▶ Try it
Restating the data word for word is all that is required.

▶ Given material
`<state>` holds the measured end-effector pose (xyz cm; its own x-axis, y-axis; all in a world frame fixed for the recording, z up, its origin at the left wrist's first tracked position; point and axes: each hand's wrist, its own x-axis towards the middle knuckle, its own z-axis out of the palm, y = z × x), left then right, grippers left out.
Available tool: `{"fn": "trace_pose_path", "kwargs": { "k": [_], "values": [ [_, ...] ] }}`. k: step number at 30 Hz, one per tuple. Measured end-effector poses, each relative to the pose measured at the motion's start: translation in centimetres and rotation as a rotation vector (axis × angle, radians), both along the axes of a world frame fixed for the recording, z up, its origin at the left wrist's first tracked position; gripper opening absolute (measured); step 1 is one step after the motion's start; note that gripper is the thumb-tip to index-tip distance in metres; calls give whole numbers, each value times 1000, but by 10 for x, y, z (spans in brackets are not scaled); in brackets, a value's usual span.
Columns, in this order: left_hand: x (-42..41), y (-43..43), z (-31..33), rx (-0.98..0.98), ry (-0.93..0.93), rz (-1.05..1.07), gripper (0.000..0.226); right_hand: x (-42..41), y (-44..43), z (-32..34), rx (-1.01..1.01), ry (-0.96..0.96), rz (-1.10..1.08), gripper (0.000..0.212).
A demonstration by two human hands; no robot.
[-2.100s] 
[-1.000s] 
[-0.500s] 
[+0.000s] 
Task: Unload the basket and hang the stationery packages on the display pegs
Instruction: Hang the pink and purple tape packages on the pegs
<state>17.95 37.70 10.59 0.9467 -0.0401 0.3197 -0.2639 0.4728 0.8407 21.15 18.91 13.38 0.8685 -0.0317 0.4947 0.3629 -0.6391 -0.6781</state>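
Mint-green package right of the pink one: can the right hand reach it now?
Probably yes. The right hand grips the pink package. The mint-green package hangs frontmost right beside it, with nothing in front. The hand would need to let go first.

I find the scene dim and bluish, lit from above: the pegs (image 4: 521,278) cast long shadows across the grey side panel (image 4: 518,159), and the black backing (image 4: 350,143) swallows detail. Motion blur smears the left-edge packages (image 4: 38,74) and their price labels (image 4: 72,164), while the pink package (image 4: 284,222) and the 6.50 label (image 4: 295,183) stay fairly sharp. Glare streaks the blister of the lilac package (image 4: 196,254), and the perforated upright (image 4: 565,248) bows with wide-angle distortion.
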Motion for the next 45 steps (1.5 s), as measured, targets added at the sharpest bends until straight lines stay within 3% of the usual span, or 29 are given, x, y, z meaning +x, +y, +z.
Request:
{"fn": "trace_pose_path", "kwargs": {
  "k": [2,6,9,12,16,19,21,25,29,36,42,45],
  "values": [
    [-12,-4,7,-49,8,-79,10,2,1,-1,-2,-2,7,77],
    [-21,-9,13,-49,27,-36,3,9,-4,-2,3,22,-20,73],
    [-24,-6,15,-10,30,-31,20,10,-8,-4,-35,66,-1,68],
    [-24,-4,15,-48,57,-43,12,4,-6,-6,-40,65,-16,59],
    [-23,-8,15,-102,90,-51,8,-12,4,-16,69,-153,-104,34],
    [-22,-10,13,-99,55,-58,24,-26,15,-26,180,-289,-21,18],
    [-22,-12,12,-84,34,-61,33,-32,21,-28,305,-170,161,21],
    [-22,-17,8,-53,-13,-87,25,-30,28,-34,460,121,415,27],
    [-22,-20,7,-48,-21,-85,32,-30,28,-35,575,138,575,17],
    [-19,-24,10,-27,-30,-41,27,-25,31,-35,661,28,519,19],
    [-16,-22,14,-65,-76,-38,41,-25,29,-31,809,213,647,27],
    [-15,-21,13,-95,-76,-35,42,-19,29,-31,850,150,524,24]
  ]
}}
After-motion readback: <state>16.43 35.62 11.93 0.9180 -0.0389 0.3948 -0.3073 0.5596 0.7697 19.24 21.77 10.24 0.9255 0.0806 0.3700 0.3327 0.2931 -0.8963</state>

▶ Response to the task
`<state>` holds the measured end-effector pose (xyz cm; its own x-axis, y-axis; all in a world frame fixed for the recording, z up, its origin at the left wrist's first tracked position; point and axes: each hand's wrist, its own x-axis towards the middle knuckle, its own z-axis out of the palm, y = z × x), left then right, grippers left out.
Available tool: `{"fn": "trace_pose_path", "kwargs": { "k": [_], "values": [ [_, ...] ] }}`. k: step number at 30 Hz, one per tuple. Measured end-effector poses, each relative to the pose measured at the motion's start: translation in centimetres and rotation as a rotation vector (axis × angle, radians), both along the axes of a world frame fixed for the recording, z up, its origin at the left wrist's first tracked position; gripper opening absolute (measured); step 1 is one step after the motion's start; note that gripper is the thumb-tip to index-tip distance in metres; calls give whole numbers, each value times 1000, but by 10 for x, y, z (spans in brackets are not scaled); in brackets, a value's usual span.
Columns, in this order: left_hand: x (-42..41), y (-43..43), z (-31..33), rx (-0.98..0.98), ry (-0.93..0.93), rz (-1.05..1.07), gripper (0.000..0.226); right_hand: x (-42..41), y (-44..43), z (-32..34), rx (-1.01..1.01), ry (-0.96..0.96), rz (-1.10..1.08), gripper (0.000..0.212).
A demonstration by two human hands; no robot.
[-2.100s] 
[-1.000s] 
[-0.500s] 
[+0.000s] 
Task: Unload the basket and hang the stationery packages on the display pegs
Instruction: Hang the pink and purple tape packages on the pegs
<state>17.95 37.70 10.59 0.9467 -0.0401 0.3197 -0.2639 0.4728 0.8407 21.15 18.91 13.38 0.8685 -0.0317 0.4947 0.3629 -0.6391 -0.6781</state>
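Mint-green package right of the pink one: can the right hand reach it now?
Probably yes. The right hand grips the pink package. The mint-green package hangs frontmost right beside it, with nothing in front. The hand would need to let go first.

I find the scene dim and bluish, lit from above: the pegs (image 4: 521,278) cast long shadows across the grey side panel (image 4: 518,159), and the black backing (image 4: 350,143) swallows detail. Motion blur smears the left-edge packages (image 4: 38,74) and their price labels (image 4: 72,164), while the pink package (image 4: 284,222) and the 6.50 label (image 4: 295,183) stay fairly sharp. Glare streaks the blister of the lilac package (image 4: 196,254), and the perforated upright (image 4: 565,248) bows with wide-angle distortion.
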Motion for the next 45 steps (1.5 s), as measured, targets added at the sharpest bends until straight lines stay within 3% of the usual span, or 29 are given, x, y, z meaning +x, +y, +z.
Request:
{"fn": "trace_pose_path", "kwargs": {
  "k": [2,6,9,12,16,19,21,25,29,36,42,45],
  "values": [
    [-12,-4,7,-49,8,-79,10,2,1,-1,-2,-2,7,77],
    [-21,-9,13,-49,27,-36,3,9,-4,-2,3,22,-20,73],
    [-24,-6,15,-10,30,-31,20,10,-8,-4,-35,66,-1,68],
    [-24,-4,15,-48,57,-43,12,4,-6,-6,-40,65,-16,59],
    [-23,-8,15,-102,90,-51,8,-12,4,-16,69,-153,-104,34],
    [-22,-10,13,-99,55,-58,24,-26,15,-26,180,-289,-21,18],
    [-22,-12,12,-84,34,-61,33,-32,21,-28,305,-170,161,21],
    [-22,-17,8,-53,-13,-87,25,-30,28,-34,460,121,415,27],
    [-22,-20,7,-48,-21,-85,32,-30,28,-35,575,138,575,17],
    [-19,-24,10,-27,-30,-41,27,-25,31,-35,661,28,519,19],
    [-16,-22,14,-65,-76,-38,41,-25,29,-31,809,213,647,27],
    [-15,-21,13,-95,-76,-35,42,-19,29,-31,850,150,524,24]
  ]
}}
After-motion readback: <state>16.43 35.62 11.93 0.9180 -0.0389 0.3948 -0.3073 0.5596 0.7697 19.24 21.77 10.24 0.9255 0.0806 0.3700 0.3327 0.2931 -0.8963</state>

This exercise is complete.